En todos los casos, Trump subió su votación con respecto al 2016, salvo un punto menos en el renglón de hombres blancos. Los hombres negros no votan de forma monolítica, si bien son consistentes. Un cuarto de ellos se identifica como conservador. Pero un 43 % como moderado.

Los cubano americanos, en su mayoría, se identificaron con el Partido Republicano en 2020. Un 58% de cubano-americanos se inclinaron por ese partido, y un 32 % de hispanos no cubanos también lo hicieron.

Los latinos son el grupo étnico que más ha crecido desde el 2000 hasta el 2018, en tanto electores.

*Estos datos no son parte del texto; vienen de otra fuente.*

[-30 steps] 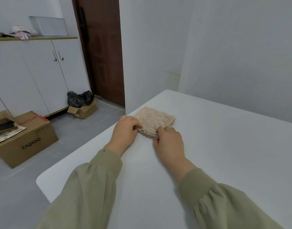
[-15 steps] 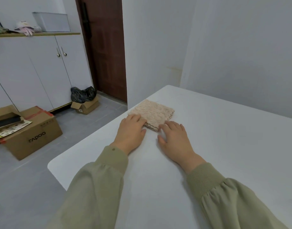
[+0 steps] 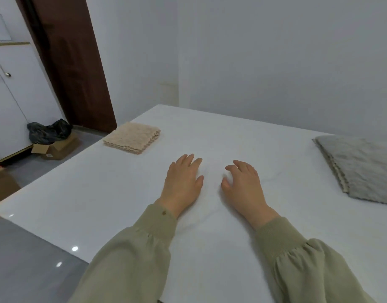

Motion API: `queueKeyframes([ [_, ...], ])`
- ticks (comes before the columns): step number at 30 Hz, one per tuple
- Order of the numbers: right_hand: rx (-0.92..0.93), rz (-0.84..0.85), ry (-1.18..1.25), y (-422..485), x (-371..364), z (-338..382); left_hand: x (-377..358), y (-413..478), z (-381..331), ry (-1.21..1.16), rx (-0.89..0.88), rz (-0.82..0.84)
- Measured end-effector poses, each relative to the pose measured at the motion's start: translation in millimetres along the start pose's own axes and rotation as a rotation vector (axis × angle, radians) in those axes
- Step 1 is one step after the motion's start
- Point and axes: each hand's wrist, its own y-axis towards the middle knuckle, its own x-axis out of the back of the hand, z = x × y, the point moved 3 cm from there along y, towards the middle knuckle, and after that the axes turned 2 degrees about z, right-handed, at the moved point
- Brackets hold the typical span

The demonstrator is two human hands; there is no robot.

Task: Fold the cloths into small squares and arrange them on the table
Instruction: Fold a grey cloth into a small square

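Your left hand [image 3: 183, 180] lies palm down on the white bench [image 3: 100, 193], fingers straight and close together, holding nothing. Your right hand [image 3: 245, 184] rests just beside it, also palm down, fingers loosely bent with the tips on the bench top, and it too is empty. Olive sleeves [image 3: 133, 248] reach in from the near edge.

On the floor to the left, a black bag [image 3: 48, 131] sits in a cardboard box [image 3: 56, 147] near a brown door [image 3: 67, 62] and a white cabinet [image 3: 13, 95].

The folded beige cloth [image 3: 132, 137] lies by the bench's far left edge, apart from your left hand. A grey cloth [image 3: 361, 167] lies to the right, well apart from your right hand and partly cut off by the frame.
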Motion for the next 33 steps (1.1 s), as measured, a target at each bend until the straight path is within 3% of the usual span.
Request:
queueKeyframes([
  [8, -0.174, -0.018, -0.037, -60, 62, -90, -37, -12, -123, -0.001, -0.078, 0.049],
  [13, -0.255, -0.113, -0.033, -87, 91, -141, -65, -9, -179, 0.021, -0.144, 0.106],
  [19, -0.388, -0.255, -0.035, -82, 110, -193, -87, 1, -174, 0.138, -0.149, 0.356],
  [26, -0.565, -0.291, -0.171, -65, 115, -232, -86, 4, -173, 0.134, -0.168, 0.364],
  [33, -0.604, -0.325, -0.285, -57, 116, -248, -84, 8, -174, 0.063, -0.158, 0.341],
])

En 2018 hubo 29 millones 831 mil latinos votantes, lo cual es un incremento del 39 % con respecto del 2000, cuando había 15 millones 544 mil latinos que votaban.

Los afroamericanos sólo crecieron en este mismo periodo 17 %, 6 millones 884 mil personas, y los blancos un 24 %, lo cual es 9 millones 774 mil personas, según Pew Research.

Los latinos se convirtieron en 2020 en el mayor grupo minoritario en el electorado de Estados Unidos ya. Pasaron de ser el 7.4 % en 2000, al 13.3 % en 2020. Así, superaron a los afroamericanos, que estaban en el 2000 en un 11.5 %, y llegaron sólo al 12.5 % en 2020.

Así que para el proyecto MAGA, para Trump, tanto como para el Partido Republicano, el Latinexit es una prioridad absoluta y definitoria.

En tanto, Estados Unidos sigue siendo un país de blancos, mayoritariamente, con un 76.4 % en el electorado en el 2000, pero disminuyeron su fuerza alcanzando sólo un 66.7 % en 2020.

Un tema con el Latinexit es que, a diferencia del Blexit, debe tomar en cuenta factores externos. Los afroamericanos son nacidos en Estados Unidos. No provienen de fuera del país.

En cambio, como hemos visto, los latinos sí provienen en un alto porcentaje de fuera, han llegado en las últimas cuatro generaciones, o aún siguen llegando, de hecho.

Esto introduce el tema de la migración, el de la legalización, para decirlo con mayor precisión, con la que se logra la posibilidad de trabajar o estudiar sin sobresaltos. Los permisos, la residencia y la ciudadanía.

En este punto, los demócratas han tendido el anzuelo a los latinos, más que los republicanos. Han ofrecido legalizaciones masivas, o programas para poder seguir estudiando, como el famoso programa “Acción Diferida para los Llegados en la Infancia” (DACA), que protegía de la deportación a unos 700 mil jóvenes, llamados “dreamers”, llegados en la infancia, durante dos años, sin posibilidad de ciudadanía.

Si el Partido Republicano y MAGA usan su creatividad, podrán ofrecer soluciones para los migrantes latinos, así como legalización de su estancia, empleo, vivienda y educación, sin entrar en contradicción con el nicho blanco. En Mar-a-Lago ya están trabajando a fondo en tales temas.

El Latinexit es un fenómeno social evidente, y que en las elecciones intermedias de 2022 se va a ver acentuado, en mucho debido a las fallidas y repugnantes políticas progresistas que derruyen los valores de la cristiandad, implementadas por parte de los demócratas, que ocasionan un franco rechazo del latino, que es de cuna conservadora. El Latinexit es la clave del triunfo electoral de MAGA y Trump en 2022 y en 2024.